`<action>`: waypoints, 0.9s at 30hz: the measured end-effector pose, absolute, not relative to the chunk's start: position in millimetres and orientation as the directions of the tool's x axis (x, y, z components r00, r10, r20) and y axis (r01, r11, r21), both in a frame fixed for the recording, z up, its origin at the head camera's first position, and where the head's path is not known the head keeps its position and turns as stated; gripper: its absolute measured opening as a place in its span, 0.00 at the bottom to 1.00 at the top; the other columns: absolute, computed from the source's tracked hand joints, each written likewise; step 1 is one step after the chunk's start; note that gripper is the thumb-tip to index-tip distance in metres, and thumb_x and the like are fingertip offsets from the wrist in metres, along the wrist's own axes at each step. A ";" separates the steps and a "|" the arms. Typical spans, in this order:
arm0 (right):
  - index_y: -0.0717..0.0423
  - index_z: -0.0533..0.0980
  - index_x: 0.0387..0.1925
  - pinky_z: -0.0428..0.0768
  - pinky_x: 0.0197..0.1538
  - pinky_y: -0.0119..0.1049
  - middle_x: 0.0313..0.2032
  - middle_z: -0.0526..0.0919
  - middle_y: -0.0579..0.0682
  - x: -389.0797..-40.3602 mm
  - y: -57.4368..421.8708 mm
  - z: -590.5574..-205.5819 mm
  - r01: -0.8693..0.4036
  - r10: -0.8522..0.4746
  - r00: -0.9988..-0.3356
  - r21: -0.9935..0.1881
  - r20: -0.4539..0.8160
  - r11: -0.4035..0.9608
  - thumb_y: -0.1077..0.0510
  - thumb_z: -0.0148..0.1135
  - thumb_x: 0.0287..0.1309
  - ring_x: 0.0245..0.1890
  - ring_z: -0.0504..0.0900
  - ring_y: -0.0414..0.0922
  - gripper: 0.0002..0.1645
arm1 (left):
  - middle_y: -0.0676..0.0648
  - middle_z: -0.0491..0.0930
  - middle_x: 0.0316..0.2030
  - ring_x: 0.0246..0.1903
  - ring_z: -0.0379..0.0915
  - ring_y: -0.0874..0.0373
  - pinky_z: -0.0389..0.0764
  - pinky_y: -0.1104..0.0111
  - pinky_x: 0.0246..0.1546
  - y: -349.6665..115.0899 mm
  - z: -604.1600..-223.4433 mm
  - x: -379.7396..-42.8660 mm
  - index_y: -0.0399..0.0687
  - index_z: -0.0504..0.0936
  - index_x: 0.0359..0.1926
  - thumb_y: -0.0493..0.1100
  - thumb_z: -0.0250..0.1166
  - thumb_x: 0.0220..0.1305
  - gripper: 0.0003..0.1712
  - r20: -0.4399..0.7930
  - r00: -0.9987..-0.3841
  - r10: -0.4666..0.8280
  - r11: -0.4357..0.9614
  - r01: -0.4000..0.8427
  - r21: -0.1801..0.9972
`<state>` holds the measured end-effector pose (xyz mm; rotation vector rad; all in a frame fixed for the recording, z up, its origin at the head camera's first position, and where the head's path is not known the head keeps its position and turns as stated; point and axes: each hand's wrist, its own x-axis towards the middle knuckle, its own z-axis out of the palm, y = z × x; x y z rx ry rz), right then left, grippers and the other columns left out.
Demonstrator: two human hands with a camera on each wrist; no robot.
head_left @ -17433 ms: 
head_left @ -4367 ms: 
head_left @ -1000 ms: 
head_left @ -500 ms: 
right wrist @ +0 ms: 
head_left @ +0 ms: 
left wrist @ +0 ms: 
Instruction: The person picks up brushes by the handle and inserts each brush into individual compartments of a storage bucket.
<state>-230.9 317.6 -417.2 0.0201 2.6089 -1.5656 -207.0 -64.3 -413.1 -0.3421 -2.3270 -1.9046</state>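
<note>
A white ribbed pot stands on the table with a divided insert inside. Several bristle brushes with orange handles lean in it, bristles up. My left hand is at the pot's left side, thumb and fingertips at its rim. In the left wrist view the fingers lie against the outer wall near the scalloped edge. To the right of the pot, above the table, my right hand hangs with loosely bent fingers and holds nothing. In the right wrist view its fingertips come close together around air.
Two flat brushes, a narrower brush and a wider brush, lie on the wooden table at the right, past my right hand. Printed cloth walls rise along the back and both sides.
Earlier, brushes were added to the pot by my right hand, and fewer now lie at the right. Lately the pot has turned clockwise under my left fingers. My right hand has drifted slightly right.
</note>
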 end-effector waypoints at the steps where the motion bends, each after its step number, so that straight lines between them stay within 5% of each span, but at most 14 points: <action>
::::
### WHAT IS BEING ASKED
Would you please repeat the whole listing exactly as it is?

### RESULT FOR THIS TASK
`<action>`: waypoints, 0.9s at 30hz: the measured end-effector pose, absolute, not relative to the chunk's start: position in millimetres and orientation as the directions of the tool's x axis (x, y, z components r00, r10, r20) and y axis (r01, r11, r21), both in a frame fixed for the recording, z up, its origin at the head camera's first position, and where the head's path is not known the head keeps its position and turns as stated; gripper: its absolute measured opening as a place in its span, 0.00 at the bottom to 1.00 at the top; the other columns: absolute, computed from the source's tracked hand joints, each written likewise; step 1 is one step after the chunk's start; note that gripper is the thumb-tip to index-tip distance in metres, and thumb_x and the like are fingertip offsets from the wrist in metres, along the wrist's own axes at each step. A ";" separates the steps and a "|" the arms. Typical spans, in this order:
arm0 (right):
  - index_y: -0.0717..0.0423
  - index_z: -0.0533..0.0980
  - index_x: 0.0387..0.1925
  - pinky_z: -0.0428..0.0768
  - pinky_x: 0.0197..0.1538
  - pinky_y: -0.0119..0.1049
  - middle_x: 0.0313..0.2032
  - middle_z: -0.0526..0.0919
  - middle_y: -0.0579..0.0682
  - x: -389.0797..-40.3602 mm
  - y: -57.4368..421.8708 mm
  - z: -590.5574..-205.5819 mm
  - r01: -0.8693..0.4036
  - r10: -0.8522..0.4746
  - r00: -0.9988..-0.3356
  - r21: -0.9935..0.1881
  - r20: -0.4539..0.8160
  - r11: -0.4035..0.9608
  - thumb_y: -0.1077..0.0510
  - thumb_z: -0.0148..0.1135
  - thumb_x: 0.0287..0.1309
  - ring_x: 0.0245..0.1890
  - ring_z: -0.0504..0.0900
  - ring_y: -0.0414..0.0922
  - gripper: 0.0002..0.1645
arm1 (left):
  - middle_y: -0.0676..0.0648
  - middle_z: -0.0491..0.0930
  - middle_x: 0.0316..0.2030
  - ring_x: 0.0246..0.1903
  - ring_z: -0.0379..0.0915
  - ring_y: -0.0874..0.0373
  - pinky_z: -0.0389..0.0764
  - pinky_y: -0.1104..0.0111
  - pinky_x: 0.0246..0.1546
  - y: -349.6665..115.0899 mm
  - z: -604.1600..-223.4433 mm
  - x: -379.7396..-42.8660 mm
  - index_y: -0.0399..0.0687
  - index_z: -0.0504..0.0936
  - index_x: 0.0359..0.1926
  - thumb_y: -0.0493..0.1100
  - thumb_z: -0.0250..0.1166
  - thumb_x: 0.0220..0.1305
  - gripper: 0.0003..0.1712
  - r20: -0.4399..0.7930
  - r00: -0.9987..-0.3841
  - r10: -0.4666..0.8280
  - r11: -0.4357..0.9614
  - r01: -0.4000..0.8427
  - r21: -0.1801..0.9972
`<state>` holds the measured end-effector pose (xyz mm; rotation vector rad; all in a frame fixed for the recording, z up, its origin at the head camera's first position, and where the head's path is not known the head keeps its position and turns as stated; point and axes: each hand's wrist, its own x-axis towards the middle knuckle, its own z-axis out of the palm, y = z × x; x y z rx ry rz), right then left, grippers and the other columns left out.
Demonstrator: two human hands with a camera on each wrist; no robot.
head_left @ -17433 ms: 
head_left @ -4367 ms: 
head_left @ -1000 ms: 
head_left @ -500 ms: 
right wrist @ +0 ms: 
head_left @ +0 ms: 
left wrist @ +0 ms: 
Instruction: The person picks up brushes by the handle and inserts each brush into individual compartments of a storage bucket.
<state>-230.9 317.6 -417.2 0.0201 2.6089 -1.5656 -207.0 -64.3 -413.1 -0.3421 -2.3270 -1.9046</state>
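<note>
A white ribbed pot stands on the table with a divided insert inside. Several bristle brushes with orange handles lean in it, bristles up. My left hand is at the pot's left side, thumb and fingertips at its rim. In the left wrist view the fingers lie against the outer wall near the scalloped edge. To the right of the pot, above the table, my right hand hangs with loosely bent fingers and holds nothing. In the right wrist view its fingertips come close together around air.
Two flat brushes, a narrower brush and a wider brush, lie on the wooden table at the right, past my right hand. Printed cloth walls rise along the back and both sides.
Earlier, brushes were added to the pot by my right hand, and fewer now lie at the right. Lately the pot has turned clockwise under my left fingers. My right hand has drifted slightly right.
</note>
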 end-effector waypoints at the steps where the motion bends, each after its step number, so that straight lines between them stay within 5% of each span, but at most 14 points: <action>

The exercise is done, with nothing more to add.